Beginners Have It All

**An excerpt from my personal journal, recorded January 9, 2019 at 8:46 p.m.**

After much delay, I return to this notebook as a measure of protection for both myself and my family.

Local, state, and federal authorities could swoop in on this humble home any minute now.

My wife, you see, a teacher, read aloud some page-long prose written by a selection of her third-grade students earlier this day.

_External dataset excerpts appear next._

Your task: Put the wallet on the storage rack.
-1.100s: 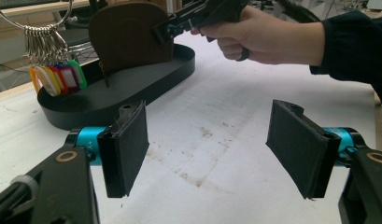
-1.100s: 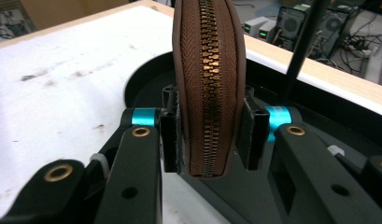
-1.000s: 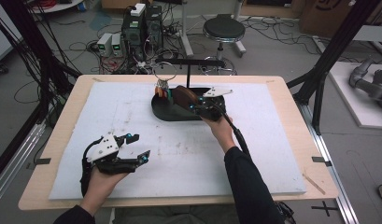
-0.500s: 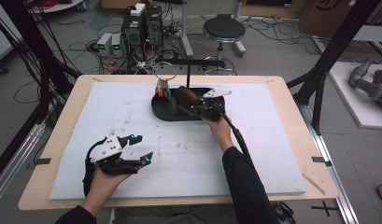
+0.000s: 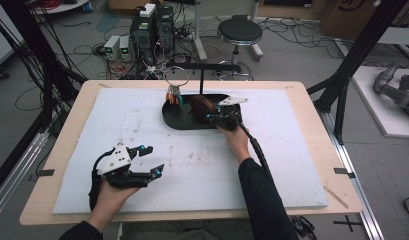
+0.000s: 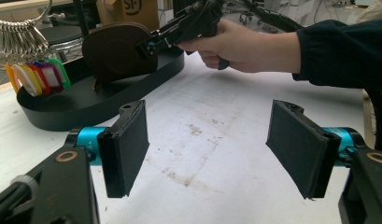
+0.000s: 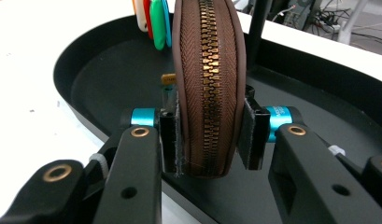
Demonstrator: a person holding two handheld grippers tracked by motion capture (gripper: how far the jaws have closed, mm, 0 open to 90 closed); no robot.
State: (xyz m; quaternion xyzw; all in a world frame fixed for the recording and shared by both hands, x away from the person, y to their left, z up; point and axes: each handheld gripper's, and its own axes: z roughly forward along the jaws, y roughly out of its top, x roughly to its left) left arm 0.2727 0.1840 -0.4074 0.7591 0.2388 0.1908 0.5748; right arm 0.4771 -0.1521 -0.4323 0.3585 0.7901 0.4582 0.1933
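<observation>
A brown round zip pouch (image 7: pixel 208 70) stands on edge over the black oval tray (image 7: pixel 109 79), zipper facing the camera. My right gripper (image 7: pixel 209 135) is shut on it, one pad pressed on each side. From above, the pouch (image 5: pixel 201 106) and the right gripper (image 5: pixel 206 112) are at the middle of the tray (image 5: pixel 177 120). My left gripper (image 5: pixel 154 161) rests open on the white mat at the near left, nothing between its jaws. In the left gripper view the open left gripper (image 6: pixel 207 154) faces the pouch (image 6: pixel 114 51) and the far-off right gripper (image 6: pixel 151 44).
A key ring with several coloured tags (image 5: pixel 174 97) hangs at the tray's left end beside a black post (image 5: pixel 201 80). The white mat (image 5: pixel 292 165) covers most of the wooden table. A cable (image 5: pixel 257 150) trails from the right gripper along the forearm.
The right gripper and the pouch have shifted only slightly over the tray. The left gripper has stayed where it was.
</observation>
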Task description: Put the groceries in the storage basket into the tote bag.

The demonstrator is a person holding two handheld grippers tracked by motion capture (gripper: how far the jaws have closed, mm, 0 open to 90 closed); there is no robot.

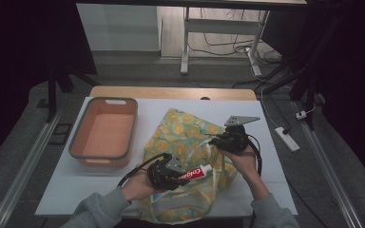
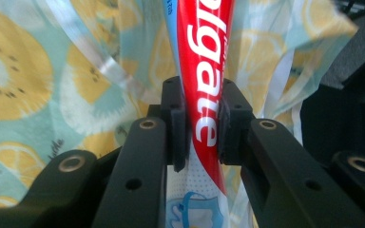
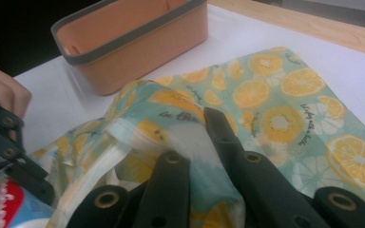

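The left gripper (image 1: 183,176), low centre of the high view, clamps a Colgate toothpaste tube (image 1: 198,173) at the bag's mouth. The right gripper (image 1: 218,141) pinches the lemon-print bag (image 1: 185,130) by its rim, probably holding it open. The orange basket (image 1: 82,137), upper left, sits empty.

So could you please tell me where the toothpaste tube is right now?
In the high view the toothpaste tube is clamped in the left gripper at near centre, over the lemon-print bag whose edge the right gripper holds.
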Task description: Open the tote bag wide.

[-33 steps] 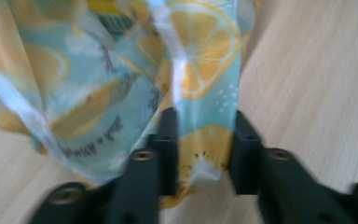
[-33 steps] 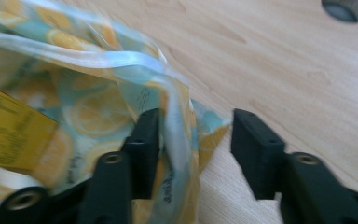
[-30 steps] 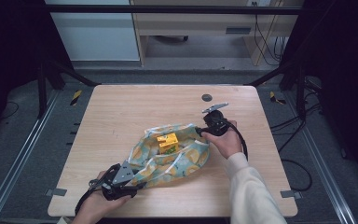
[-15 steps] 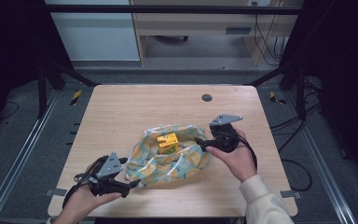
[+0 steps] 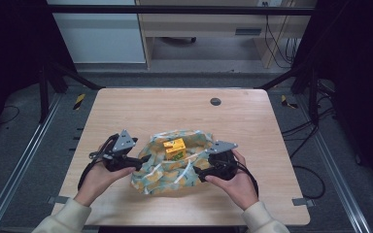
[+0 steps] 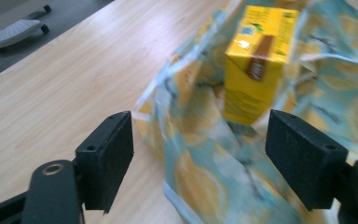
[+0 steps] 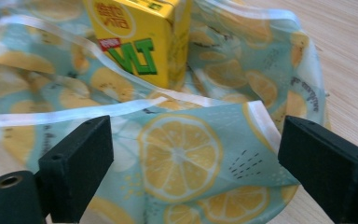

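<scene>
Carton [image 5: 174, 148] upright in bag [image 5: 170, 170], mid-table [image 5: 252, 121]; hand-held grippers flank bag left [image 5: 143, 160], right [image 5: 197, 172].

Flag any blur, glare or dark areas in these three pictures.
High view: table evenly lit, surroundings nearly black. Left gripper view: motion blur smears the lemon-print cloth and yellow carton; a glare patch on the wood. Right gripper view: sharper, carton lettering legible, cloth edges soft.

Crumpled lemon-print cloth [image 5: 175, 167] lying near the table's near edge, upright yellow drink carton [image 5: 174, 148] standing on it
</scene>
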Action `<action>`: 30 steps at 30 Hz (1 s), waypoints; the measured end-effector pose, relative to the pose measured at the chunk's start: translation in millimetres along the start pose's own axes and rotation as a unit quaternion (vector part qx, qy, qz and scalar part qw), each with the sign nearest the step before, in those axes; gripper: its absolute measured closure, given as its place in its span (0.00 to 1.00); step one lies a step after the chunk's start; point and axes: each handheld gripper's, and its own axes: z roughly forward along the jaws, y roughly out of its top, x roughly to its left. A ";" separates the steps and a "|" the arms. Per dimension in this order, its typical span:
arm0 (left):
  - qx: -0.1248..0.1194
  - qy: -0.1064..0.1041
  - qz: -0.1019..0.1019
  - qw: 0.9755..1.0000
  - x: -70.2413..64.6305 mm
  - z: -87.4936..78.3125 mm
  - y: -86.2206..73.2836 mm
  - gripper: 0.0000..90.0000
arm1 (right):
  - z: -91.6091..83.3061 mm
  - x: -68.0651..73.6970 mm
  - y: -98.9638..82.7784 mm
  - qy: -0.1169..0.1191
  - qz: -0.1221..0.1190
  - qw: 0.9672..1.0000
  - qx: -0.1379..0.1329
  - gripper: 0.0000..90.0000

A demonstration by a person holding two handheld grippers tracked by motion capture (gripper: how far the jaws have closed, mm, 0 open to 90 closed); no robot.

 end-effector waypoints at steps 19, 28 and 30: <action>0.071 0.010 -0.020 0.997 16.9 49.1 -10.7 0.84 | 31.2 -4.2 -15.6 0.022 -0.013 0.996 0.080 0.95; 0.068 0.030 -0.029 0.997 23.1 49.8 -17.9 0.98 | 22.2 -13.5 -23.8 0.021 -0.016 0.996 0.083 1.00; 0.062 0.028 -0.032 0.997 22.2 49.6 -20.1 0.98 | 17.0 -14.1 -24.9 0.018 -0.017 0.998 0.065 0.99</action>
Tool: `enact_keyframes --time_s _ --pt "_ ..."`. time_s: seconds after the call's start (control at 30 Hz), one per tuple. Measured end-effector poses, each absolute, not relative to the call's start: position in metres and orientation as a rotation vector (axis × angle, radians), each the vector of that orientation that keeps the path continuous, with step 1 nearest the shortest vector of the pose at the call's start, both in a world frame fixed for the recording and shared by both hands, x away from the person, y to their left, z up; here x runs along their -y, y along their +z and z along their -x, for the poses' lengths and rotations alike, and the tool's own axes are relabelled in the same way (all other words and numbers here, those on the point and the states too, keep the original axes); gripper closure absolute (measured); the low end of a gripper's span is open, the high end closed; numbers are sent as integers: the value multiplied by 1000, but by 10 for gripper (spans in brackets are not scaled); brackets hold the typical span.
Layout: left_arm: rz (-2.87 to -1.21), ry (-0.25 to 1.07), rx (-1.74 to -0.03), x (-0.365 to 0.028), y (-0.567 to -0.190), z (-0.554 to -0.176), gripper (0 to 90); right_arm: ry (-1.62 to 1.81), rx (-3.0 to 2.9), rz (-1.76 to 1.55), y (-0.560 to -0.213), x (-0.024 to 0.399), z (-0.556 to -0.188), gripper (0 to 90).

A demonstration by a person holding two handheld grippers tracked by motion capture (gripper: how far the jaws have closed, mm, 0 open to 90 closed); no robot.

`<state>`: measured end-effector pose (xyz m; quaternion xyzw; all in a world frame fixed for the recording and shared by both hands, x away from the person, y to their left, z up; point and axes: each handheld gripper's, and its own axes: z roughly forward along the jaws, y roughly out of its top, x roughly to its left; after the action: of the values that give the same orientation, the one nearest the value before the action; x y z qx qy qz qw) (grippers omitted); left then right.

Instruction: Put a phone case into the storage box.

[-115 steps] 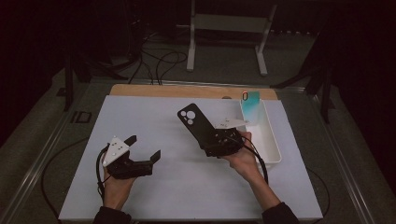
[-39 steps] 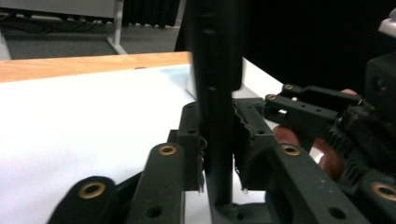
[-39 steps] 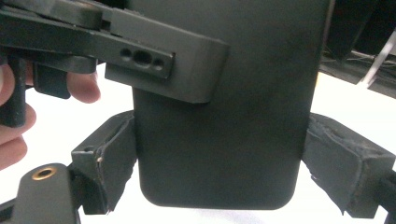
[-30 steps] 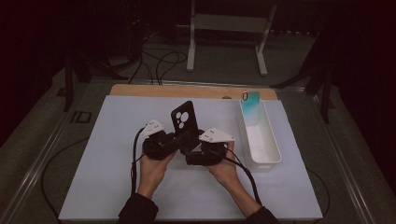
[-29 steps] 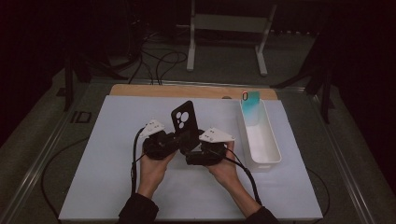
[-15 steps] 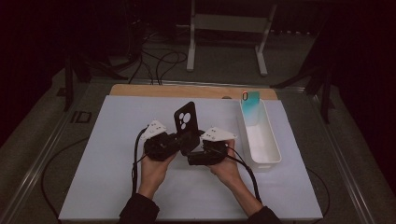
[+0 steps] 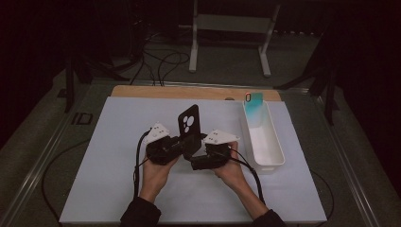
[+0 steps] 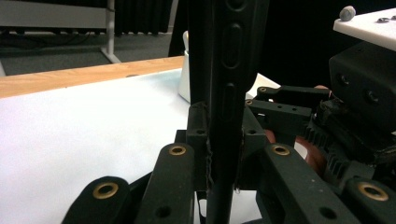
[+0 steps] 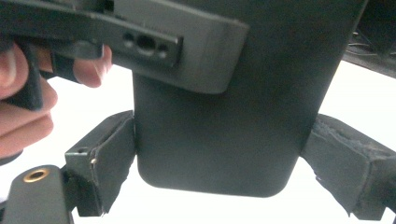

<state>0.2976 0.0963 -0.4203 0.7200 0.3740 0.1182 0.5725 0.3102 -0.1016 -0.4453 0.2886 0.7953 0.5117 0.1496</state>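
Note:
A black phone case point(image 7: 189, 124) with its camera cut-outs at the top stands upright over the middle of the white mat point(image 7: 118, 189). My left gripper point(image 7: 182, 143) comes in from the left and is shut on the case's thin side edge point(image 8: 231, 70), with the jaws pinching it near its lower end point(image 8: 224, 135). From the right, my right gripper point(image 7: 194, 152) is shut across the width of the case's bottom end point(image 9: 219, 130). Both of its pads point(image 9: 112, 154) press on the case's sides.
A long white tray point(image 7: 272, 158) lies to the right of the grippers, and a teal phone case point(image 7: 254, 101) leans at its far end. A wooden strip point(image 7: 156, 91) runs along the mat's far edge. A metal stand point(image 7: 231, 28) and cables sit on the floor beyond.
In the earliest frame the right gripper alone held the case, with the left gripper apart at the left. The left gripper has since come in and closed on it. The last second shows hardly any movement.

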Motion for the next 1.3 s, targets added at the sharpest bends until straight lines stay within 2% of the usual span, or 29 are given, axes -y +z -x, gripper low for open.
enact_keyframes --time_s 0.47,0.6,0.8,1.3 --pt "-1674 315 -888 -104 -418 -295 802 1438 -2345 -829 -444 109 -309 103" --pt "-1680 322 -891 -104 -418 -295 803 1443 -2354 -838 -442 113 -309 128" --pt "-1687 329 -890 -103 -420 -295 802 1429 -2332 -843 -435 119 -309 102" --pt "-1709 327 -885 -96 -425 -294 803 1559 -2265 -892 -392 134 -323 94"
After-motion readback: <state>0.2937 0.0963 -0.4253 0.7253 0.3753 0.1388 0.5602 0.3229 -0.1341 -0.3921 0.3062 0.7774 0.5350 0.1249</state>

After listening to her carry on for some time, I soon concluded that the unrestrained, sometimes incoherent ramblings of these students are quantifiably CRIMINAL, subject to scrutiny by the country's highest courts.

Criminal, in the palpable lack of inhibition with which each author followed the instructor's directives.

Criminal, in the syntax so innocent of structure, style, and vocabulary that it renders the work of masters in all three somehow less compelling.

Criminal, for if one could—inconceivably, impossibly—rank each prose piece from first to last, even the most underdeveloped author, the student *least* predisposed to achieving spectacular feats of rich and rewarding penmanship, still has all the scattered nuance—all the ephemeral and immaterial trappings—of a sound writer in the making.

Despite my furious scribblings, my wife the teacher quickly reminds me that not all seeds germinate.

Still, I do believe somebody should call the police.